• What the task requires: As the answer, set down the lines below from the one containing "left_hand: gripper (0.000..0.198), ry" through the one containing "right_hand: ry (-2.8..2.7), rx", exactly and inclusively, and no others.
====================
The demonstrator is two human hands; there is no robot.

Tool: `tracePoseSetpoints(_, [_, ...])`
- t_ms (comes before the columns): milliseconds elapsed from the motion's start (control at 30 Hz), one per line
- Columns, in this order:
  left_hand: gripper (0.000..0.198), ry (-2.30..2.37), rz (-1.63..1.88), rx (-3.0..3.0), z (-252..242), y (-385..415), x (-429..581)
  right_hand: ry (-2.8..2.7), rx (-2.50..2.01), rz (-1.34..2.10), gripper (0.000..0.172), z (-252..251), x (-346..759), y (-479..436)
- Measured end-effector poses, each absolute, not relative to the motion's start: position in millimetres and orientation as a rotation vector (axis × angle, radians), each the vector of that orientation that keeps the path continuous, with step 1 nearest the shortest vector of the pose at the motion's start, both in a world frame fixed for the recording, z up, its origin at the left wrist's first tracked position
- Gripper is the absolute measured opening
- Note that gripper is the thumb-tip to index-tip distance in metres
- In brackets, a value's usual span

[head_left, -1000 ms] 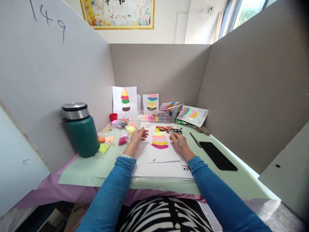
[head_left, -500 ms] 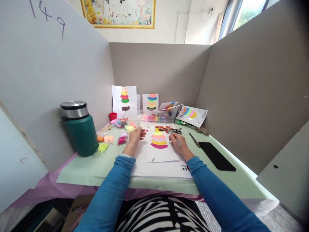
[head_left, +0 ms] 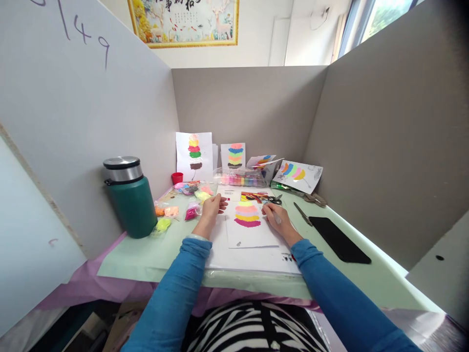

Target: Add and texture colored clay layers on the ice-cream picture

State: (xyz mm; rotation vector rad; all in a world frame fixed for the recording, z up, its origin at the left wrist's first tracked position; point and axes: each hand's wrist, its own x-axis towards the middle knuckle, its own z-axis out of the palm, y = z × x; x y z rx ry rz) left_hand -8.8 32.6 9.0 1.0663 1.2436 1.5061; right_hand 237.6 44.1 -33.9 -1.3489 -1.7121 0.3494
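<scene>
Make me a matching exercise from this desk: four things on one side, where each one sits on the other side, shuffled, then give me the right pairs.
Things
1. green flask
2. small red cup
3. flat black pad
4. black-handled scissors

Places
A. right side of the desk, near the partition
B. far left, tallest thing on the desk
C. just beyond the right hand, which holds a thin white tool
D. at the back, beside the standing picture

Pairs: 1-B, 2-D, 3-A, 4-C
</scene>
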Motion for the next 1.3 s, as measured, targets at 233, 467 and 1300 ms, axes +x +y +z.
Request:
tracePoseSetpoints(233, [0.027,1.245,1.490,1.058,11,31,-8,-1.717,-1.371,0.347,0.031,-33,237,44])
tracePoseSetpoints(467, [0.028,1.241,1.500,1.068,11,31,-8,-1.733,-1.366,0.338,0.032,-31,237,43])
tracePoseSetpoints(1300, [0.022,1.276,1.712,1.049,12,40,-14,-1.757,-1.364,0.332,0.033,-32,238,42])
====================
• Written answer:
  left_hand: gripper (0.000..0.198), ry (-2.30..2.37), rz (-1.63..1.88), rx (-3.0..3.0), z (-252..242), y (-385..415), x (-429..581)
  right_hand: ry (-2.8..2.7), rx (-2.50..2.01), rz (-1.34..2.10), gripper (0.000..0.172), z (-252..251), x (-346..759), y (-479..436)

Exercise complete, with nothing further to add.